RogerTango said:
Uh... I *think* you mean Marval Mystry Oil.... MMO... I ran some, it only worked good for the first 5 minutes. That was with 10W30. I forget what Im running now, but I moved up in thickness, I *think* its 20W50.
Doesnt MMO thin the oil, making the thicker oil a waste of time??
Andrew
I run the MMO with Lucas Oil additive. One quart of each. The high viscosity of Lucas counteracts the low viscosity of MMO so the net change in hot oil pressure at idle is nill. I have tried just MMO and Just Lucas in mine, and for the lifter / tappet clatter I find the 50/50 blend of the two (2 quarts net, mixed with 4.5 quarts of the usual oil you would normally use) is the best combo for cleaning and quieting the noise at the same time. Then 20W50 for the oil itself to get the hot oil pressure at idle increased.
I changed my oil pump to a high flow oil pump and replaced the only worn bearings I could find (slightly worn crank shaft bearings) when my 10W40 oil pressure hit 9-10 psi one day. That had almost no effect on my hot oil idle pressure.
Since then, last 2 years, I have discovered that several things seem to affect the oil pressure gauge readings. One is low voltage, and poor grounds! Low voltage and poor grounds problem is more evident as you turn on high current using devices like the AC blower for heat on high, the Electric Coolant radiator fan, head lights and brake lights and turn signals. I have also noticed that the oil pressure is extreemly sensitive to the engine idle speed. In drive the difference between 750 rpm and 450 rpm is the difference between 30 psi and 20 psi oil pressure on the gauge. Then add in the extra power loads plus low alternator output at 450 rpm and it sort of means the gauge is lying, under reporting oil pressure by maybe 5 psi, and the low rpms is actually droping the oil pump speed enough to drop the oil pressure by 5 psi.

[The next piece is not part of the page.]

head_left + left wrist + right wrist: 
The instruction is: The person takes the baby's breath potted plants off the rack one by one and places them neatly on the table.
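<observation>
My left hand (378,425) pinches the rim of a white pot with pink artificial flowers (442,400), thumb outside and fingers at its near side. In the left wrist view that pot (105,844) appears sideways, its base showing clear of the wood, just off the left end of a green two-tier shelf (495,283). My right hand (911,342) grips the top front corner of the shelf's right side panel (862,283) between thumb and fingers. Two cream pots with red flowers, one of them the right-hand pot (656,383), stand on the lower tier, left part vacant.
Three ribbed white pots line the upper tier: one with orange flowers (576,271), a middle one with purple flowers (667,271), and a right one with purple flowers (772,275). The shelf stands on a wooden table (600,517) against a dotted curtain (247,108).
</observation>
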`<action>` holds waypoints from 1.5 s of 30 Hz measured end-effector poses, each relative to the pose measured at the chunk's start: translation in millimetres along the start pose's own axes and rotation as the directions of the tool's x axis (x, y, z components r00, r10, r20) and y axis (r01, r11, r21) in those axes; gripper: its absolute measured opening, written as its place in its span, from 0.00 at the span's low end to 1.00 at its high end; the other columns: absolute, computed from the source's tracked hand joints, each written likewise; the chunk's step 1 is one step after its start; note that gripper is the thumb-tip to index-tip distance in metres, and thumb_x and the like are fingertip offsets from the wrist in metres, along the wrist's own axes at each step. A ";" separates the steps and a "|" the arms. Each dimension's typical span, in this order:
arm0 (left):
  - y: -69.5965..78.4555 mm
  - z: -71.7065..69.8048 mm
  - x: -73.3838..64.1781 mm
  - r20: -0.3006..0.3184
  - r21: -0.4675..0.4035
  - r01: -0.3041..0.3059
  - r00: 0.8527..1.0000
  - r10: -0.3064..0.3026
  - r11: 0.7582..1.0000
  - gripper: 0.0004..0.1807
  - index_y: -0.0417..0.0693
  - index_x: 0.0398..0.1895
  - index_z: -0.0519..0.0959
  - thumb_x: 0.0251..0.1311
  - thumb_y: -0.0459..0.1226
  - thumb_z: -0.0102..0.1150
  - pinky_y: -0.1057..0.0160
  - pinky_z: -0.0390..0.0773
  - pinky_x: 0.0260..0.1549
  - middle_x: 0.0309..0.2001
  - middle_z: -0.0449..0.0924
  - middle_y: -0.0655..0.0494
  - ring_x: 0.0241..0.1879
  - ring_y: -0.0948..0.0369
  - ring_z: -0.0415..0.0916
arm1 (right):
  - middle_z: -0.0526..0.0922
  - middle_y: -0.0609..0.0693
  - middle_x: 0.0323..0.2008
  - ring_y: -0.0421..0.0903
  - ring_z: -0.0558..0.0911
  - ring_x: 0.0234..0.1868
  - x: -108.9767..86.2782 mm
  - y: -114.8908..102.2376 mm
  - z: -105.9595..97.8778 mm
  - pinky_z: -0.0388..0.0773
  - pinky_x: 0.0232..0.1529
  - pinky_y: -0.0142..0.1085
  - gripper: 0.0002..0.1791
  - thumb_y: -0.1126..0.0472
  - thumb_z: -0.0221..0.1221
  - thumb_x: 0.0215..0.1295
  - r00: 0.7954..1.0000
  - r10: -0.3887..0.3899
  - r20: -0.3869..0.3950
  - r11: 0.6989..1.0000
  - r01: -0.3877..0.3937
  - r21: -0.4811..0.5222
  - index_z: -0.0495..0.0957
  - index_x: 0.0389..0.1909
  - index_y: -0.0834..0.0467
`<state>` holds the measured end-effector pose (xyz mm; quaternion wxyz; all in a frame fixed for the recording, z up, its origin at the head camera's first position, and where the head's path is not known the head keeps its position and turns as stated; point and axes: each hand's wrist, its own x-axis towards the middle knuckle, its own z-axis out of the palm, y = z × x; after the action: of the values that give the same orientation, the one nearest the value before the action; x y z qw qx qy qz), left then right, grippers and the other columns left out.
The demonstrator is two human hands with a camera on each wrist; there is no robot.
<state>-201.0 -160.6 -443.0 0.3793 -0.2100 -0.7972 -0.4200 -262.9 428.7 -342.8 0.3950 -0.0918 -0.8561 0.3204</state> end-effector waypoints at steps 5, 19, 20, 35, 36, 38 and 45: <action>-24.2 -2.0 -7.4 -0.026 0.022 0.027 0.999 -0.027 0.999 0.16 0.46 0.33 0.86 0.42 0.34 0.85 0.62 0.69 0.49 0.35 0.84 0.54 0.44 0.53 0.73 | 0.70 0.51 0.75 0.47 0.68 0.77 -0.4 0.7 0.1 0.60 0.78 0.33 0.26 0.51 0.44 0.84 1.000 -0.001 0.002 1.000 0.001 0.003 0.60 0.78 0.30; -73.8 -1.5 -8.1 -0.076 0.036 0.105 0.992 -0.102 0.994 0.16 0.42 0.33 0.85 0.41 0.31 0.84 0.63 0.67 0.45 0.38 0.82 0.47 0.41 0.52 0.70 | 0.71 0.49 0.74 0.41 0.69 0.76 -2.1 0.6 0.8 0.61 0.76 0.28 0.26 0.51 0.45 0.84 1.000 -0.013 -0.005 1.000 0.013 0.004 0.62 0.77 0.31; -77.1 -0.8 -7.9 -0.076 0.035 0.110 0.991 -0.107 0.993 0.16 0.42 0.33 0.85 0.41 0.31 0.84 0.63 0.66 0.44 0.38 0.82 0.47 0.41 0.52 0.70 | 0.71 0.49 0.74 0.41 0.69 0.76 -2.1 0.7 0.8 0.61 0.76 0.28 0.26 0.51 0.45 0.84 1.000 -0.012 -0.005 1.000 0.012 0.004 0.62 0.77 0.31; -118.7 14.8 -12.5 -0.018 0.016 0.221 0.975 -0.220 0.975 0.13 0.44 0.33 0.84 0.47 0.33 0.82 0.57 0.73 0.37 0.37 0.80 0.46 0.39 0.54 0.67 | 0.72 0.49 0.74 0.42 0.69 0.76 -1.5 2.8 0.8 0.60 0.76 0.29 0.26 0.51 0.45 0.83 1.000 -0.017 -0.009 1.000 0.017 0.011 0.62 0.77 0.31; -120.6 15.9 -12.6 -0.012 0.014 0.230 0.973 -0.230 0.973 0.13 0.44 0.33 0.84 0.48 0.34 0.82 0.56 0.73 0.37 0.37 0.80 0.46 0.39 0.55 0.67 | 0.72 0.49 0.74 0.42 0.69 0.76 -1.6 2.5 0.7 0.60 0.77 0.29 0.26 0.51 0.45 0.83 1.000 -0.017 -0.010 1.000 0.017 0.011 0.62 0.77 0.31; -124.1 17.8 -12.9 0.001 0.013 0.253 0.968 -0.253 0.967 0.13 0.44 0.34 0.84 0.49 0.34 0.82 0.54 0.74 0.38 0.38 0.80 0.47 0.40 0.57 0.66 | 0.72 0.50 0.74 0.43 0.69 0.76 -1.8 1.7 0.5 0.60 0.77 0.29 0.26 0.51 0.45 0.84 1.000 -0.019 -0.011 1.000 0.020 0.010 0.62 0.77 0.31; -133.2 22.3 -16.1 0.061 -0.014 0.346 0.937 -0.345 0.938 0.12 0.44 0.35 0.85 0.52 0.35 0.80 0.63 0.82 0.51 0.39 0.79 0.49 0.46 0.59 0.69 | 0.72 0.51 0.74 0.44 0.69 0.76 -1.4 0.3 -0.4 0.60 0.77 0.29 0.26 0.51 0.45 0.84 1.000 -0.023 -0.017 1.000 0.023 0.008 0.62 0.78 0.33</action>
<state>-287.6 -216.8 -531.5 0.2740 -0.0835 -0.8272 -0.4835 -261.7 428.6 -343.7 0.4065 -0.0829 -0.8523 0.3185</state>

My hot oil pressure at idle is currently 5 psi higher with my AC running, because the idle speed in drive is about 200 rpm higher with the AC running (My Renix ECU kicks in and cranks up the IAC to run at a higher rpm!!!!) .
I also recently found some old API SL Havoline 20W50 inventory that I have used twice now, and it is giving about 3 to 5 psi more pressure than Exxon 20W50 (API SL) was giving me.
On the Slick 50 sugestion, while I am a snake oil advocate, the one snake oil product I never recommend is Slick 50, or anything with Teflon in it.
Teflon has fluorine atoms which when they break down form hydrofluoric acid, which is an extreemly corrosive, agreesive acid. Teflon begins to decompose at around 700 F, so expect it to attack areas in the combustion zone over time.
I would use a product like Restore before I even considered trying Slick 50 for restoring compression, as it works the same way as Slick 50, but it uses colloidal particles made of silver/copper/lead that plate out on the cylinder walls, with out the corosive acid byproduct problems Slick 50 has.
TiRod,
How many years, and miles have you put on a Slick 50 engine with out problems? What was the mileage before you added Slick 50?